METHODS AND RESULTS: Patients were randomized to single ascending doses of CSL112 (1.7, 3.4, or 6.8 g) or placebo, administered over a 2-hour period. Primary safety assessments consisted of alanine aminotransferase or aspartate aminotransferase elevations >3× upper limits of normal and study drug-related adverse events. Pharmacokinetic/pharmacodynamic assessments included apoA-I plasma concentration and measures of the ability of serum to promote cholesterol efflux from cells ex vivo. Of 45 patients randomized, 7, 12, and 14 received 1.7-, 3.4-, and 6.8-g CSL112, respectively, and 11 received placebo. There were no clinically significant elevations (>3× upper limit of normal) in alanine aminotransferase or aspartate aminotransferase. Adverse events were nonserious and mild and occurred in 5 (71%), 5 (41%), and 6 (43%) patients in the CSL112 1.7-, 3.4-, and 6.8-g groups, respectively, compared with 3 (27%) placebo patients. The imbalance in adverse events was attributable to vessel puncture/infusion-site bruising. CSL112 resulted in rapid (T(max)≈2 hours) and dose-dependent increases in apoA-I (145% increase in the 6.8-g group) and total cholesterol efflux (up to 3.1-fold higher than placebo) (P<0.001).

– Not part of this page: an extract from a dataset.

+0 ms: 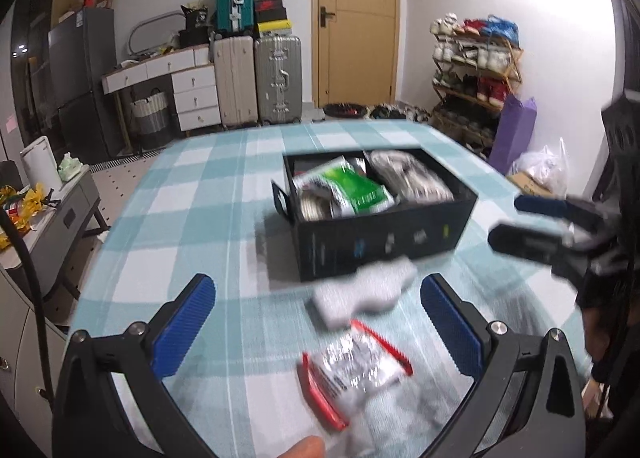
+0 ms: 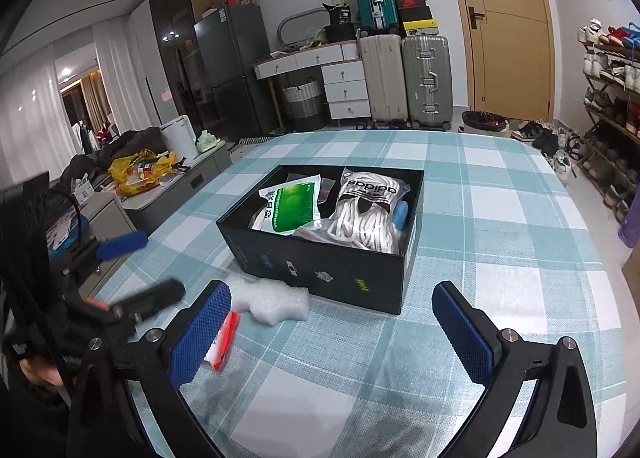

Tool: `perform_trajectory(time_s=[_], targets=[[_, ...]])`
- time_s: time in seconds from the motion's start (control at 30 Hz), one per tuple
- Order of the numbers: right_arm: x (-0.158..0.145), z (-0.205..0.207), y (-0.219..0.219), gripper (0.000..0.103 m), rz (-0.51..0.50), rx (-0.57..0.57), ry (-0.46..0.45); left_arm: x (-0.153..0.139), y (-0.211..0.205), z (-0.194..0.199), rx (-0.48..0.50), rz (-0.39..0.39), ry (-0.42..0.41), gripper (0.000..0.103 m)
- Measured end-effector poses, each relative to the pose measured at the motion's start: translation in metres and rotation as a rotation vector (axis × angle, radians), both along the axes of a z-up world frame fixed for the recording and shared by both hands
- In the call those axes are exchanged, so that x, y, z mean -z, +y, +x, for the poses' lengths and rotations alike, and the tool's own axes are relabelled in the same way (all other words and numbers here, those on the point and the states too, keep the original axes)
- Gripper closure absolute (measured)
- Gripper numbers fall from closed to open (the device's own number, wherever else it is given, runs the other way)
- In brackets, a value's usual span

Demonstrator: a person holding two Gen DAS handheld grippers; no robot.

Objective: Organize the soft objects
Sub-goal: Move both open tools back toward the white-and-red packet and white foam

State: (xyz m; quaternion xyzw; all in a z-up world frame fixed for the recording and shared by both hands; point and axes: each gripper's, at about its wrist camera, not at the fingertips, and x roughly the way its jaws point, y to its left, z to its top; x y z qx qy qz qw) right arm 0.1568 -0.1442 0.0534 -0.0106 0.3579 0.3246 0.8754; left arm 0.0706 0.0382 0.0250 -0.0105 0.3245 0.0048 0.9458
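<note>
Your left claw point(image 1: 318, 324) is spread wide with nothing between its blue pads point(image 1: 182, 324), hovering above the checked desk point(image 1: 192, 194). Directly between the pads lie two soft objects: a white foam piece point(image 1: 362, 290) and, nearer you at 6 o'clock, a clear packet with red edges point(image 1: 354, 372); whether the two touch cannot be told through the blur. Your right claw point(image 2: 332, 332) is likewise spread and holds nothing. From it, the foam piece point(image 2: 272, 300) lies at 11 o'clock, just in front of the black box point(image 2: 320, 270), and the red-edged packet point(image 2: 224, 342) shows beside the left pad. The box sits at 12 o'clock and holds a green-and-white pouch point(image 2: 290, 208) on its left side and a bagged white rope bundle point(image 2: 366, 214) on its right.
</note>
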Motion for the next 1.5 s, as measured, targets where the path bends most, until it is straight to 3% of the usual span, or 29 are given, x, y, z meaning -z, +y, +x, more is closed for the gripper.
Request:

CONCLUSIONS: CSL112 infusion was well tolerated in patients with stable atherosclerotic disease. CSL112 immediately raised apoA-I levels and caused a rapid and marked increase in the capacity of serum to efflux cholesterol. This potential novel approach for the treatment of atherosclerosis warrants further investigation.

CLINICAL TRIAL REGISTRATION: URL: Unique identifier: NCT01499420.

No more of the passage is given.